Washington State Purchasers Align to Support Primary Care Transformation

Health care purchasers, including employers and health plan sponsors, in Washington State have come together to support the state’s efforts to support the transformation of primary care by moving away from fee-for-service to support comprehensive integrated care.

Purchasing organizations in the Washington Primary Care Purchasing Group include the Washington Cities Employee Benefits Trust Association, King County, the Health Purchasing Business Group, the SEIU 775 Benefits Group, the Washington State Health Care Authority (HCA), the Washington Health Benefits Exchange, and the Washington Health Alliance.

The group formed in May 2022 to support advanced primary care represented by Washington’s Multi-Payer Primary Care Transformation Model (PCTM).

“Primary care is essential to ensuring that all Washingtonians live healthy, productive lives,” Drew Oliveira, MD, MHA, CEO of the Washington Health Alliance, said in a statement. “Aligning our healthcare purchasing to reinforce a comprehensive, comprehensive health care model will alleviate gaps in care and ensure everyone can have a productive, lifelong primary care relationship.”

The commitment from this group, which represents more than 700,000 commercially insured lives in Washington, comes as state and federal efforts move toward implementation. Making Care Primary, a state-run federal effort of the Centers for Medicare & Medicaid Services, will launch in 2024, and health care providers and health plans will show interest in participating this fall. That initiative would incorporate the PCTM.

Recognizing that the impact of any single purchaser is limited, the purchasers of this initiative have collaboratively committed to a good faith effort to coordinate with each other and with the HCA to transform the way primary care is delivered and is financially supported by participating practices. . As a result, these purchasers say they will use their collective influence to increase equitable access to advanced primary care by continuing to:

• Guide members to use advanced comprehensive primary care and encourage them to choose a primary care practice;

• Work to ensure access to advanced primary care services;

• Modify benefit design to reflect advanced primary care priorities;

• Align your standards and expectations; and

• Apply your health purchasing power by using procurement processes to select the providers best prepared to engage in advanced primary care and using contracting processes to implement advanced primary care practices.
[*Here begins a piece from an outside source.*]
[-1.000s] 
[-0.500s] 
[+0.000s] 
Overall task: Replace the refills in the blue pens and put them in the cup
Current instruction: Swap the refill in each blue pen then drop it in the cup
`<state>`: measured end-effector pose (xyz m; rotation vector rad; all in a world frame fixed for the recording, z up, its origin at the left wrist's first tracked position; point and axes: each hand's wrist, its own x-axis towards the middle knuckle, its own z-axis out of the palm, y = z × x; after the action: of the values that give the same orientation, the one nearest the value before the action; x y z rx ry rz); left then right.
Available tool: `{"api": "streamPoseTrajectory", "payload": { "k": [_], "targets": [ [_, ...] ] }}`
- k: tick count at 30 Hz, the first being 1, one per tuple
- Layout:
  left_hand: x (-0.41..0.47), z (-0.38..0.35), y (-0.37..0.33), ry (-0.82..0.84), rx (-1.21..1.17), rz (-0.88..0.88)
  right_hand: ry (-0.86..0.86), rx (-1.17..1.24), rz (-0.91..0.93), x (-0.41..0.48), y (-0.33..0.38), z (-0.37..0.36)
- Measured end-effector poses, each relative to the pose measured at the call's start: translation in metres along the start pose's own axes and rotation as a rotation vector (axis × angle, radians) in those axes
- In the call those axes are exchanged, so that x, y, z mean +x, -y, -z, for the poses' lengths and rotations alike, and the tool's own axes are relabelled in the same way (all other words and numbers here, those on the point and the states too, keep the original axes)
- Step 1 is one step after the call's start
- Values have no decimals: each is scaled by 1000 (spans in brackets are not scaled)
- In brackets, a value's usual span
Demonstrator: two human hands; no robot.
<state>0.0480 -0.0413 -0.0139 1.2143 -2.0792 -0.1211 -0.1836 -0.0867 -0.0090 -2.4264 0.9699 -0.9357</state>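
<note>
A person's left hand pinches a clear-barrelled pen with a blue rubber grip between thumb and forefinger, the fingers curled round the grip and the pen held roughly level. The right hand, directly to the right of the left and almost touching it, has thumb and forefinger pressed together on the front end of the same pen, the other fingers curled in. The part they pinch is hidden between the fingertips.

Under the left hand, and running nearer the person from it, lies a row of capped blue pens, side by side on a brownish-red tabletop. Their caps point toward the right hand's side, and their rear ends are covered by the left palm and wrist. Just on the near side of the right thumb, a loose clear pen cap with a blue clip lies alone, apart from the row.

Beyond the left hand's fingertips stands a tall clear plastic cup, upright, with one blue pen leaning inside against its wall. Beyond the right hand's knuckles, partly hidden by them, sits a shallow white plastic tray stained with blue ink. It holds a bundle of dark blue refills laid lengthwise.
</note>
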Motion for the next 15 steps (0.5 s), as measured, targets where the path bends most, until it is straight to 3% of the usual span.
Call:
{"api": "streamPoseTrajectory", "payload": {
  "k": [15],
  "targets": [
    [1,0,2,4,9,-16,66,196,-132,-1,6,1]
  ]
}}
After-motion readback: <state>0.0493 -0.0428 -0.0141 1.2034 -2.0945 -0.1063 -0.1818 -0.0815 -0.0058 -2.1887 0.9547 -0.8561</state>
The buyers, individually and collectively, say they are committed to developing a menu of possible actions in support of the PCTM and implementing as many as possible. Possible future actions may include:

• Develop aligned metrics to provide consistent direction to contracted providers such as insurance companies, TPAs, primary care clinics, and others on contracting, procurement, and payments.

• Meet periodically to discuss purchasing strategies, including participation in joint purchasing.

• Leverage contracting and procurement processes to select providers who can demonstrate effective primary care support strategies and are willing to replace a provider if necessary. Primary care support strategies may include participating in PCTM, providing practice support (financial or technical assistance), and offering alternative payment methodologies with value-based purchasing.

• Support transformative and aligned payment approaches that move away from fee-based payment for primary care services.

• Require contracted providers to be part of the PCTM, delivering a common model and competing on how well they implement it.

• Develop a “case” to help members understand the benefits of advanced primary care.

• Engage in direct contracting with providers when effective in supporting advanced primary care.

• Support the development of a centralized data repository for reporting and evaluation.